Instructions for the task
Find all the lines in the entries below that hold the word "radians" and copy them.

Extracted material
+ + + +

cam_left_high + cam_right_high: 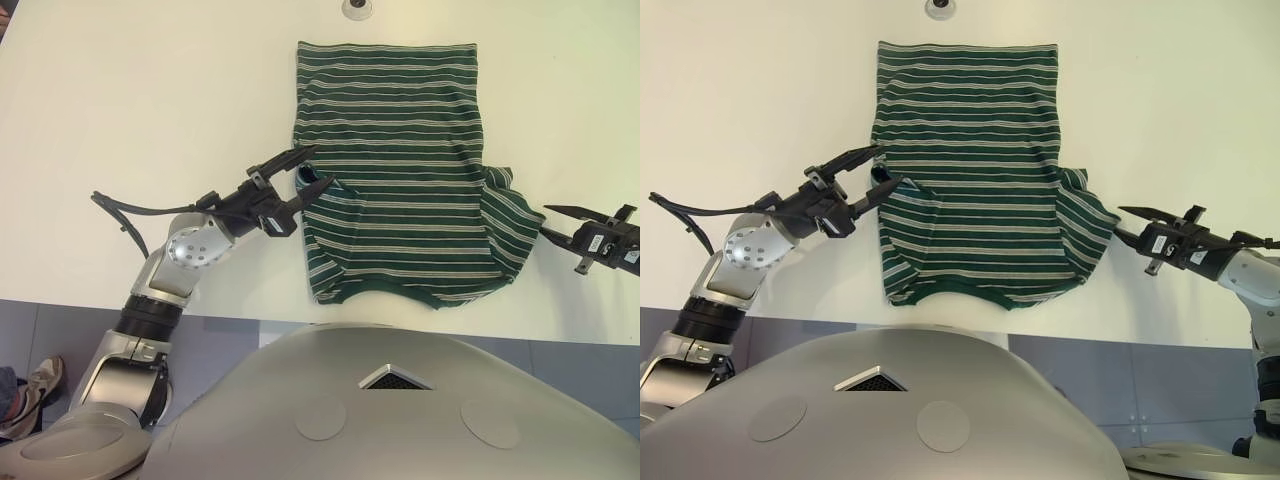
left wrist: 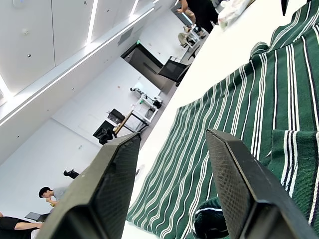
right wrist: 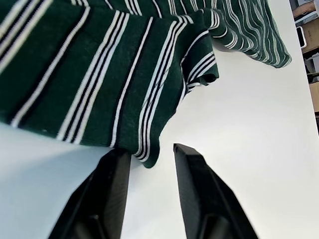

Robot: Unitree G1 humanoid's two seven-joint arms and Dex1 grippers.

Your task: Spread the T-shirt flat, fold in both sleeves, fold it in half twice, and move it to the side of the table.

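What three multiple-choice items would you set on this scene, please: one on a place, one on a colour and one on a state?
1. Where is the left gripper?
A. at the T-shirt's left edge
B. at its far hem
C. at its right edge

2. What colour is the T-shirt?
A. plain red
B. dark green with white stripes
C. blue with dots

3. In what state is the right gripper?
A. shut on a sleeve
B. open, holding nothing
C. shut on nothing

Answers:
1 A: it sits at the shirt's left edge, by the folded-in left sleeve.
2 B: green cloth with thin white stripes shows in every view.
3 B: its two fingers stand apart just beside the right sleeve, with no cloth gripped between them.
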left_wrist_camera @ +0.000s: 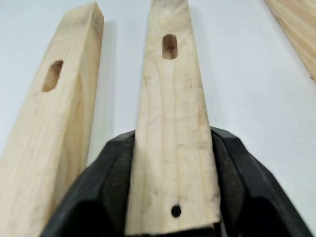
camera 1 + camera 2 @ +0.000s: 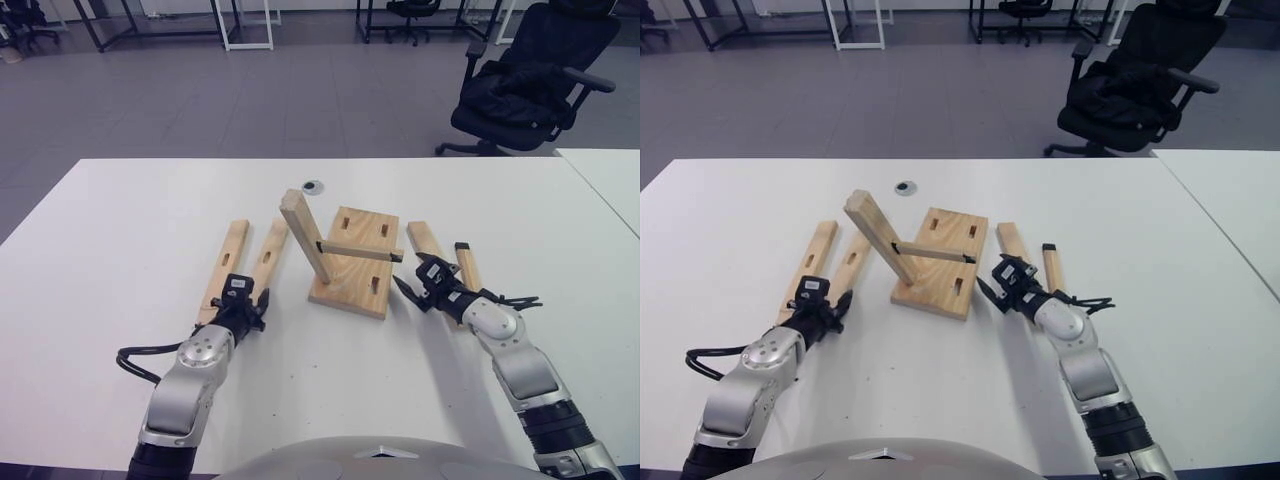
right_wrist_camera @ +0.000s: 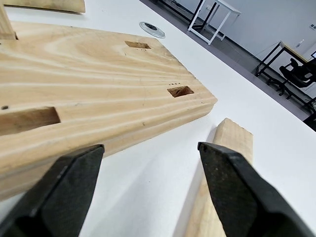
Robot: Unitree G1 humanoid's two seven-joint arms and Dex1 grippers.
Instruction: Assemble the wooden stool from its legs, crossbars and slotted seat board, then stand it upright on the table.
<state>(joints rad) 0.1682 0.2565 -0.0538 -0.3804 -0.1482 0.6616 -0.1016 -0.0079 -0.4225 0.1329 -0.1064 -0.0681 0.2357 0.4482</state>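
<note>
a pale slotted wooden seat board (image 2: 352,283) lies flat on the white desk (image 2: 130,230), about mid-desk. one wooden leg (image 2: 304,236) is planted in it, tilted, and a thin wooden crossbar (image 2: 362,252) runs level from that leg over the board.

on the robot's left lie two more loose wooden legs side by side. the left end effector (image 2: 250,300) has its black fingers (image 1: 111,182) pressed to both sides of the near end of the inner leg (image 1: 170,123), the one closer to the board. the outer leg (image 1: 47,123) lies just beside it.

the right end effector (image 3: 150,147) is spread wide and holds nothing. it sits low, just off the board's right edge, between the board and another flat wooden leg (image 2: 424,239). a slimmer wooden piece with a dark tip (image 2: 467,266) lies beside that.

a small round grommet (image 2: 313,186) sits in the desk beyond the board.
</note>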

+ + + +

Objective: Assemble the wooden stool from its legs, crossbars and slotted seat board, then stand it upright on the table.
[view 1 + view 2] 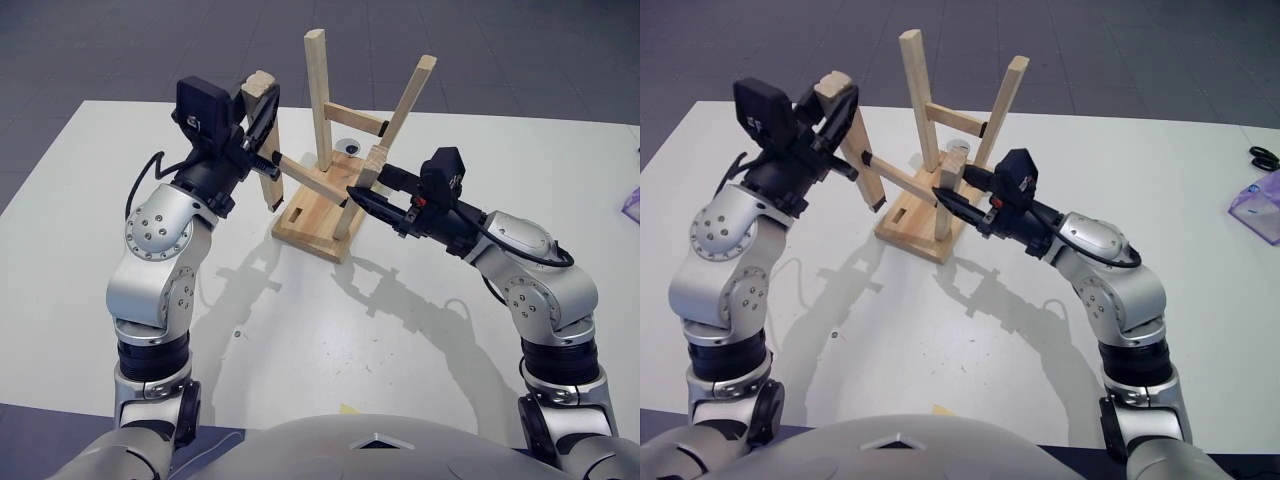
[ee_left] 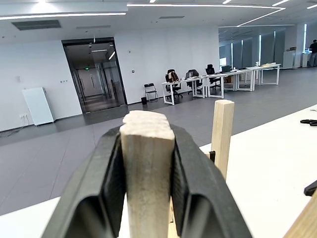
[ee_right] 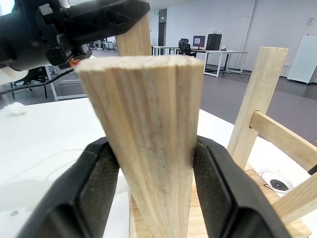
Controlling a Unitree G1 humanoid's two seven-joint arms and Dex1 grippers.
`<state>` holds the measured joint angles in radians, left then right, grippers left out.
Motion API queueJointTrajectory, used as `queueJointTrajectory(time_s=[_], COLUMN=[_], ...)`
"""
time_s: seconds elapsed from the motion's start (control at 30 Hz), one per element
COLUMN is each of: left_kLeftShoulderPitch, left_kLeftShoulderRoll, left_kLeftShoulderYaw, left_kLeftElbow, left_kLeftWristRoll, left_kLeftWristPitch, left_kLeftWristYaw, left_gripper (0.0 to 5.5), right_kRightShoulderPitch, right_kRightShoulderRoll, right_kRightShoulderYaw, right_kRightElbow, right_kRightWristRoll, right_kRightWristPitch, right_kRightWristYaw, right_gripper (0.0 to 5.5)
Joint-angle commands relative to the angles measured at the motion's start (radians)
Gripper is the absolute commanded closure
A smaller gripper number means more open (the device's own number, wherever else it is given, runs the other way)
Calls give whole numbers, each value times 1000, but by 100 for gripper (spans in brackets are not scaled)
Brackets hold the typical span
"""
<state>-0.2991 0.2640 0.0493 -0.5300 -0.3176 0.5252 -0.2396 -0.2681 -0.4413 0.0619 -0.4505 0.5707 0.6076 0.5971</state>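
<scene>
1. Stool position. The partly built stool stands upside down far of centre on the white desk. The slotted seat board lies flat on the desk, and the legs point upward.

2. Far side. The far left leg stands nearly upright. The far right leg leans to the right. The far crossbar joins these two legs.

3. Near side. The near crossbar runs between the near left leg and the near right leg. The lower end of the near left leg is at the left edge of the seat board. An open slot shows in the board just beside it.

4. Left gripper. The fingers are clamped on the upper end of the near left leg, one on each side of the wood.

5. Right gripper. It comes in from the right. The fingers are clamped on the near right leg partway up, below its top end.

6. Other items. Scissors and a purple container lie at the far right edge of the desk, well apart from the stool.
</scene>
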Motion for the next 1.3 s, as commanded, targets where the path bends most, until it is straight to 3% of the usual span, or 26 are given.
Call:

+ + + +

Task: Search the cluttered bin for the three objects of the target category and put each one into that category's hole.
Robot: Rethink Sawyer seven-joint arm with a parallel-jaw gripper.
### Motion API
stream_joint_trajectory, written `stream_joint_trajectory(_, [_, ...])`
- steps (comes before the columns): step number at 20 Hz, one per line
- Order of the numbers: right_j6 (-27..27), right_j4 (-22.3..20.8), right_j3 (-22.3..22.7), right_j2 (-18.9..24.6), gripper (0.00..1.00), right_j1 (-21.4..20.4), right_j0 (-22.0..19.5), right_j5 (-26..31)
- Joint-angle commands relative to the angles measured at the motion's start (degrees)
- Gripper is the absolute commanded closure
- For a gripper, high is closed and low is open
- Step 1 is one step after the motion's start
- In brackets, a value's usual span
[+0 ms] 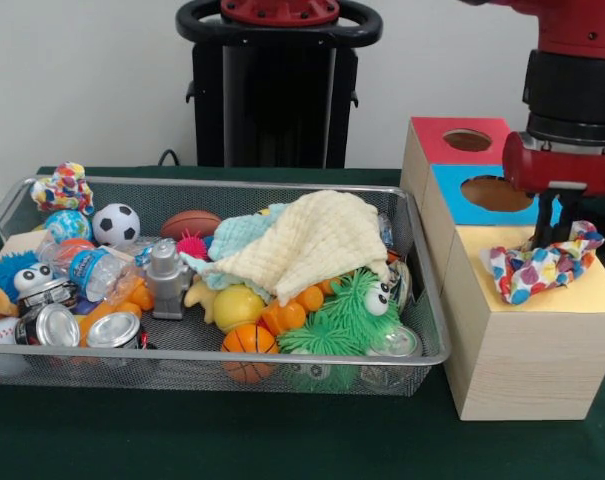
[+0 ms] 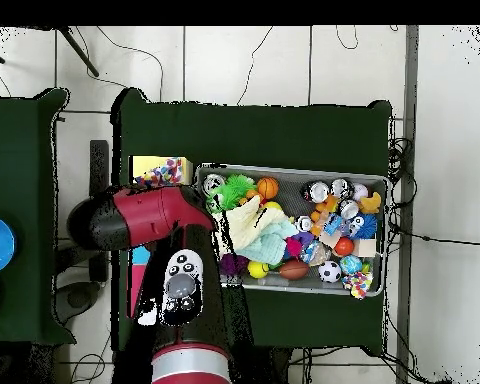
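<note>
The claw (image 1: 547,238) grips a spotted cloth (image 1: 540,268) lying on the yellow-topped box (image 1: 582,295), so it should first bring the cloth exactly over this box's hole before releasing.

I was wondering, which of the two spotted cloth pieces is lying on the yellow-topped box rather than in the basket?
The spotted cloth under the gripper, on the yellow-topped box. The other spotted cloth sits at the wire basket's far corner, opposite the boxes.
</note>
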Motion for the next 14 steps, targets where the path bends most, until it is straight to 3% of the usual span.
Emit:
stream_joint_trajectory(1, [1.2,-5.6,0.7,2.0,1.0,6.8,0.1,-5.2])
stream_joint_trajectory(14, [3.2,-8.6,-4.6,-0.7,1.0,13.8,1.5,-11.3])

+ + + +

Solution to the problem
`<state>` holds the measured joint angles in radians, left then right, grippers left out.
Joint-angle commands relative to the angles measured at the motion's start (radians)

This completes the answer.